Outcomes of Patients with Chronic Lymphocytic Leukemia (CLL) Treated with the Combination of Ibrutinib (I) and Venetoclax (V; I+V) after Progression on I Alone (V-naïve) or after Progression on Sequential I and V (Double-Refractory)

INTRODUCTION

Sparse data exist regarding I+V in an off-trial setting, particularly in patients (pts) with progression of disease on either I or V as single agent treatment. The 1-year overall survival (OS) rates with V monotherapy following I range from 75%-91% (Eyre et al, BJH 2019; Jones et al, Lancet Oncol 2018); however, longer-term follow-up of these or other patient cohorts treated with V after I has not yet been reported. Effective options in double-refractory pts are lacking when a clinical trial is not feasible. Here, we report our experience with I+V in these patient groups.

METHODS

After IRB approval, we reviewed the records of pts seen at Mayo Clinic (between 4/2012-1/2021) who received I+V therapy off-trial for CLL progression. Pts treated with I+V for Richter's transformation were excluded. Time to next treatment (TTNT) was measured from I+V treatment start date to the date of next treatment start or last known treatment status with death as a competing risk. OS was measured from I+V start date until date of death or when the patient was last known alive; OS was analyzed using the Kaplan-Meier method and Cox proportional hazards model.

RESULTS

Thirty-three pts with progressive CLL were treated with I+V (median duration 13.3 months [95% CI: 7.1 months-not estimable (NE)]). The median age was 70 years (range 47-86), 6 (18%) were women, and 20 (65%) had del(17p) or TP53 mutation. The median number of prior lines of therapy was 3 (range 1-15). Additional characteristics at the time of I+V start are shown in Table 1. Median follow-up from start of I+V was 23.8 months.

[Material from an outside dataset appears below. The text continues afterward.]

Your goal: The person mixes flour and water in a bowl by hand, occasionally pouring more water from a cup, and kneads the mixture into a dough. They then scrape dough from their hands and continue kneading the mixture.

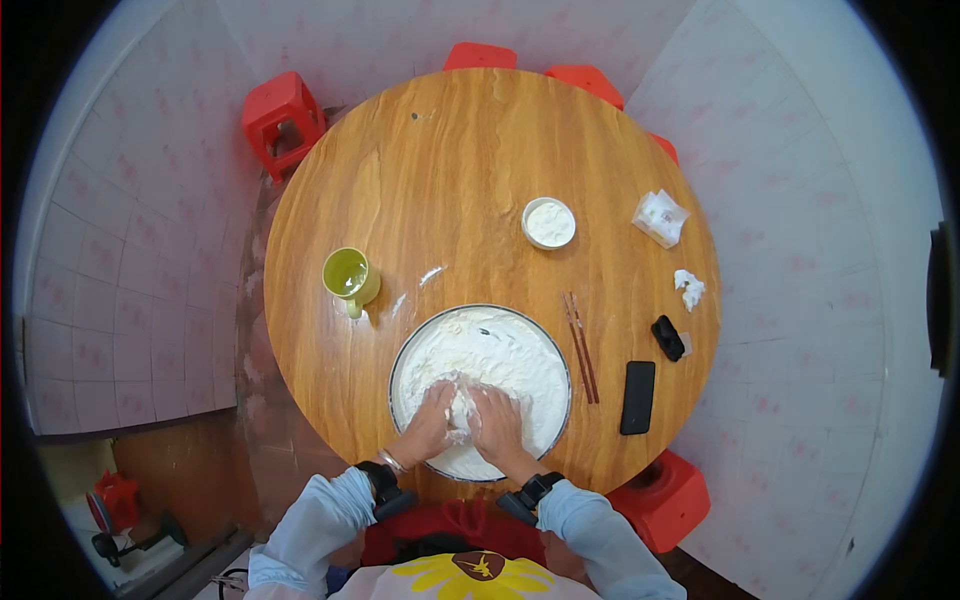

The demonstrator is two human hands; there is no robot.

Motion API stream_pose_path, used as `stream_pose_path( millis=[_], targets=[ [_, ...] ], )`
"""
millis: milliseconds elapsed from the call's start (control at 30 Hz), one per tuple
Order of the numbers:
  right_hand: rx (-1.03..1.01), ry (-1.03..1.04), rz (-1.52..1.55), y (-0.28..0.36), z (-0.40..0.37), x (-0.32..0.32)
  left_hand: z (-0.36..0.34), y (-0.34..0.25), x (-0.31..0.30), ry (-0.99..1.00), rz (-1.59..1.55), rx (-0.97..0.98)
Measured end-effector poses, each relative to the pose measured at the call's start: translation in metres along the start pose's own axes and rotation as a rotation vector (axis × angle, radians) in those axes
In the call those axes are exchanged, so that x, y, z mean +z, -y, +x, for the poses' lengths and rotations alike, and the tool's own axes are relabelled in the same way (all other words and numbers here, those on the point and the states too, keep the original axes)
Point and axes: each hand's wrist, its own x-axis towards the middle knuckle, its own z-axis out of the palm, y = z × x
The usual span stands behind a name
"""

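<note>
A round dish with a dark rim (391, 380) holds a wide layer of white flour (520, 350) at the near side of the table. Both of my hands are down in it, dusted white. My left hand (430, 424) curls around the left side of a floury lump of dough (460, 410). From the other side my right hand (496, 420) presses on the same lump. Some of the fingertips are buried or covered in flour. Left of the dish stands a green mug (350, 274) with clear liquid. A pair of brown chopsticks (583, 350) lies to the right.
A white bowl of flour (549, 223) stands farther back. Toward the right edge are a black phone (637, 398), a small black object (667, 338), crumpled tissue (689, 289) and a clear packet (660, 218). Red stools (283, 120) surround the round wooden table (440, 180).
</note>
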Motion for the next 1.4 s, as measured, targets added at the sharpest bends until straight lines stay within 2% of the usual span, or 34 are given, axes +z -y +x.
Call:
stream_pose_path(
  millis=[133,200,300,400,467,600,667,700,767,867,933,1000,1067,1100,1167,1233,1300,1400],
  targets=[
    [-0.103,-0.053,-0.096,-0.013,0.003,0.009,-0.001,0.002,0.007,0.068,0.029,-0.062],
    [-0.068,-0.024,-0.087,-0.018,0.016,0.010,0.009,0.004,0.008,-0.026,0.105,-0.035],
    [-0.037,-0.041,-0.107,-0.024,0.035,0.013,0.026,0.010,0.006,-0.014,0.058,-0.103],
    [0.039,-0.035,-0.125,-0.026,0.053,0.013,0.043,0.017,0.007,-0.042,0.085,-0.128],
    [0.169,-0.046,-0.137,-0.026,0.062,0.015,0.051,0.017,0.006,-0.059,0.105,-0.150],
    [0.258,-0.084,-0.152,-0.033,0.070,0.024,0.057,0.017,0.003,-0.055,0.174,-0.214],
    [0.356,-0.009,-0.078,-0.036,0.071,0.023,0.055,0.023,0.006,-0.056,0.181,-0.212],
    [0.343,-0.023,-0.079,-0.044,0.071,0.027,0.053,0.027,0.009,-0.064,0.178,-0.200],
    [0.194,-0.186,0.128,-0.066,0.063,0.031,0.050,0.026,0.007,-0.075,0.176,-0.175],
    [0.205,-0.123,0.284,-0.051,0.066,-0.027,0.046,0.021,0.006,-0.080,0.117,-0.178],
    [0.174,-0.133,0.311,-0.049,0.066,-0.064,0.046,0.030,0.011,-0.046,0.102,-0.223],
    [0.143,-0.139,0.338,-0.050,0.067,-0.093,0.048,0.036,0.010,-0.032,0.069,-0.189],
    [0.375,-0.067,0.705,-0.052,0.065,-0.113,0.051,0.039,0.005,0.038,-0.003,-0.214],
    [0.377,-0.077,0.701,-0.055,0.059,-0.113,0.050,0.038,0.005,0.042,-0.004,-0.204],
    [0.301,-0.129,0.506,-0.060,0.049,-0.105,0.051,0.039,0.002,0.071,0.004,-0.173],
    [0.270,-0.191,0.443,-0.044,0.036,-0.097,0.047,0.036,-0.002,0.094,-0.012,-0.180],
    [0.301,-0.059,0.089,-0.038,0.023,-0.088,0.038,0.037,-0.002,0.052,0.025,-0.150],
    [0.352,-0.002,0.050,-0.038,0.013,-0.081,0.030,0.039,-0.002,0.025,-0.007,-0.099]
  ],
)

Among 22 pts with prior progression on I only (V-naïve), the median duration of I+V was 14.8 months (95% CI 7.6 months-NE). The median duration on either I or V from the start of combination was 20.3 months (95% CI 8.3 months-NE). The median TTNT was 25.1 months (Figure 1A). Four pts proceeded to cellular therapy (alloSCT [n=3], CAR-T [n=1]) while on I+V. Next therapy (n=9) consisted of Richter transformation treatment (n=2), chemotherapy plus continued I+V (n=1), anti-CD20 plus continued I+V (n=1), duvelisib + I (n=1), TP-0903 + I (n=1), reintroduction of I at disease progression after previously stopping I during I+V therapy (n=1), and reintroduction of I (n=1) or V (n=1) at disease progression after previously stopping I+V. Of 9 pts who did not receive subsequent therapy, 4 pts remain on I+V (median duration 16.4 months), 4 pts continued V after discontinuing I (median duration on V from start of I+V was 21.5 months), and 1 pt discontinued I+V following a second cancer diagnosis and died without receiving additional CLL-directed treatment.

Eleven pts received I+V in the double-refractory setting; 9 pts had prior disease progression on sequential I then V and 2 pts had prior disease progression on sequential V then I. The median duration of I+V was 7.5 months (95% CI 4.3 months-NE), and the median duration of either agent from I+V start was 10.8 months (95% CI 7.1 months-NE). The median TTNT was 14.0 months (Figure 1A). Eight pts required additional treatment, consisting of PI3K inhibitor (n=2), anti-CD20 added to I+V (n=1), CAR-T (n=1), anti-CD20 with (n=1) or without (n=1) bendamustine added to continued I, and Richter transformation treatment (n=2). One pt continues I+V (17.4 months ongoing) without further treatment. Two pts died from disease progression without receiving additional treatment.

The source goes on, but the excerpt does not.